By now “Helen’s situation” was swallowing up our days. I could still corner her verbally, but that’s like using physical strength against a virus, against falling rain. You can’t imagine the patient fortitude weak people have until you’re shackled to one. You can’t understand how they just absorb all warmth, all happiness, all the moments that beg to be enjoyed with all your heart. The only part of the day I could enjoy was its first minutes, when Helen amassed heat under the sheets, a little animal dirty with sleep, and I took the chance to wrap her in embraces salvaged from our best times together. What can you do when someone sinks so deeply into despondence? Even if you stick your arm into the slippery hollow after them, there’s no guarantee you’ll get it out whole again, the way it was before. How do they remember their former lives in that doleful state? I like to think they still keep some sense of their old relationships, even if the view is as poor as when we look out at the spinning galaxy from Earth: a swarm of points blazing in space.

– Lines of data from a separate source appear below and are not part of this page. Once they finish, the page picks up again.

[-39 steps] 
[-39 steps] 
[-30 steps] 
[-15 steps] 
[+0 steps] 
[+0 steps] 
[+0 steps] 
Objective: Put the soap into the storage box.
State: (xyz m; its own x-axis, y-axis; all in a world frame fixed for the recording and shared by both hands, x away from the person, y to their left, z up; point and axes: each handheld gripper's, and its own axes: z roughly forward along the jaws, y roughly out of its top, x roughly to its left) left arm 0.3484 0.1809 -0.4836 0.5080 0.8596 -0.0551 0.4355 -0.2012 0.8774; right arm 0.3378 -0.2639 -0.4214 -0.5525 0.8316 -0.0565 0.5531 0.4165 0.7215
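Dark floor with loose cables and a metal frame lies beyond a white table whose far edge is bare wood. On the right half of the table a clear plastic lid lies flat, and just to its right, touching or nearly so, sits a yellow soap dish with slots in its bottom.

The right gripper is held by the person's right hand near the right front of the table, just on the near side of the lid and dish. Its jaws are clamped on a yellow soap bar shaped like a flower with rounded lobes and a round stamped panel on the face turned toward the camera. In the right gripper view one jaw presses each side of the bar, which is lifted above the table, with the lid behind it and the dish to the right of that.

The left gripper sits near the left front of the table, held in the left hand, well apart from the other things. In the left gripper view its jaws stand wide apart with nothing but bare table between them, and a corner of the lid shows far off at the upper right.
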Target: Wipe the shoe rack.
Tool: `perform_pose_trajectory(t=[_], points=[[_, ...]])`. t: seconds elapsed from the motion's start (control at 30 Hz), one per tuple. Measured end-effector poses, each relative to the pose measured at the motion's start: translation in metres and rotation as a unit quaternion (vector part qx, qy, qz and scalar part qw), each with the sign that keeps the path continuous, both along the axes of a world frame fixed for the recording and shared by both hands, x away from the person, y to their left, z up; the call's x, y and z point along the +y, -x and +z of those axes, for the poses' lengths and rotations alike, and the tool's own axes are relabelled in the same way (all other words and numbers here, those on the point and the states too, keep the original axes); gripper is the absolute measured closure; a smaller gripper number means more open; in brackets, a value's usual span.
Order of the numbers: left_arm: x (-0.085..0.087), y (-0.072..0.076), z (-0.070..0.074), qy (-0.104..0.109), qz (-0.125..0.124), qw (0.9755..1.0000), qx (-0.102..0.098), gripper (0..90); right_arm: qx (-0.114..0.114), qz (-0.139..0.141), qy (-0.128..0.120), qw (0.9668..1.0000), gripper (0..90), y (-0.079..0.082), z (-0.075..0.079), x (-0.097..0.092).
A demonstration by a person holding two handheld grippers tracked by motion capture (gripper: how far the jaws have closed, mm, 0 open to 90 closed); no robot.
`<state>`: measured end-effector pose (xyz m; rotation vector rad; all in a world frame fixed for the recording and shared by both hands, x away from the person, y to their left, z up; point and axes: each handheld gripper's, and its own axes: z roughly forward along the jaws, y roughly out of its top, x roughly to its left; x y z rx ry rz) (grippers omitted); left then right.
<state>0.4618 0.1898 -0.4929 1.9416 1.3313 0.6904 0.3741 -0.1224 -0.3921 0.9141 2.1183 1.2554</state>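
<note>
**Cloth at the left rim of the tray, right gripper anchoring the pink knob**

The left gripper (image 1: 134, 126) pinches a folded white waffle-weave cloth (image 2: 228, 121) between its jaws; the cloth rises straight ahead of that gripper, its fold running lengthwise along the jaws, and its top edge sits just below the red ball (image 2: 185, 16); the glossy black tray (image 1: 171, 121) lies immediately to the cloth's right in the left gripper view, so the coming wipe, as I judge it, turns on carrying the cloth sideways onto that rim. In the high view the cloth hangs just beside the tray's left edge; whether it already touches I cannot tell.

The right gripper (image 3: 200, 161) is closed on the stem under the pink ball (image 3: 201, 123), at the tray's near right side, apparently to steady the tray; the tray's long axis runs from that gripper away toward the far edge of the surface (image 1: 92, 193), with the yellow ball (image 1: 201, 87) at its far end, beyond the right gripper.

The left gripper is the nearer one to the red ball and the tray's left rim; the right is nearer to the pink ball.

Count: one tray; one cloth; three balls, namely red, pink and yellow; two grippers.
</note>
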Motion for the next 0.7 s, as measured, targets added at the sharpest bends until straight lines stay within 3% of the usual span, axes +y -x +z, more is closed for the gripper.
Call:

I’d get up and make myself a coffee. The water for the shower would heat up and I could hear the apartment’s circulation stirring, its metallic veins, pipes, and conduits. I’d shower fearfully, brush my teeth naked and terrified, waiting for Helen’s consciousness to turn on and for the black juices to reconfigure the awareness of her weaknesses: how far she still had to go to get better, the man she lived with, and how little she could expect from him. In the mirror I saw that the discreet veins that irrigated my cheeks had spilled into rosacea. I swear I could hear the sheets squealing when Helen moved. My hands trembled, I couldn’t take three steps without feeling that bitter mass of anxiety climbing up my esophagus.

“John.”

And it could be anything.

I didn’t even seriously think about taking a lover. Outside in the street the salacious parade of pleasing shapes continued, and what happened happened, but I won’t even go so far as to call it an incident. Let’s just say that she had three kids and ten years on me, and an opening so wet I could barely feel anything. Really, the thing was an arrangement between her and her fluids. I chose her because it had been years since I’d kissed a woman that dark. She didn’t take off her bra, and her face barely registered any pleasure. These things happen, but I didn’t feel I had the strength to initiate a real entanglement: the pretending, the duplicity, the phone calls and agreements, the emotional roller coasters, my husband, your wife, the ebb and flow of everyday life, the ebb and flow of feelings about the poor cuckolds, united without knowing each other by an intangible lubricious thread….To promise loyalty to a person with whom you bake yourself in pleasure with a sauce of betrayal, to feel second fiddle and to feel special, indispensable and a nuisance, to go over your e-mail, erase the text messages, jump every time the doorbell rings, provide explanations and hold back information in both directions, evaluate the long-term value of the new interest, rate the worth of what remains of a life together, reach stupid compromises with yourself, with two sets of emotions, survive that instant when you’d get rid of both of them, let the apex of sentimentality pass when you convince yourself that there really is a magical combination of words that would allow both love stories to flourish and be celebrated and welcomed under the blue and indifferent skies, that the two poor women could meet and learn to respect each other. I don’t have the makings of a double agent: my fibs only grow in soils of spontaneity. There must have been a mistake about my date of birth because if anyone is not a Gemini, it’s me. I’m not made for a double life.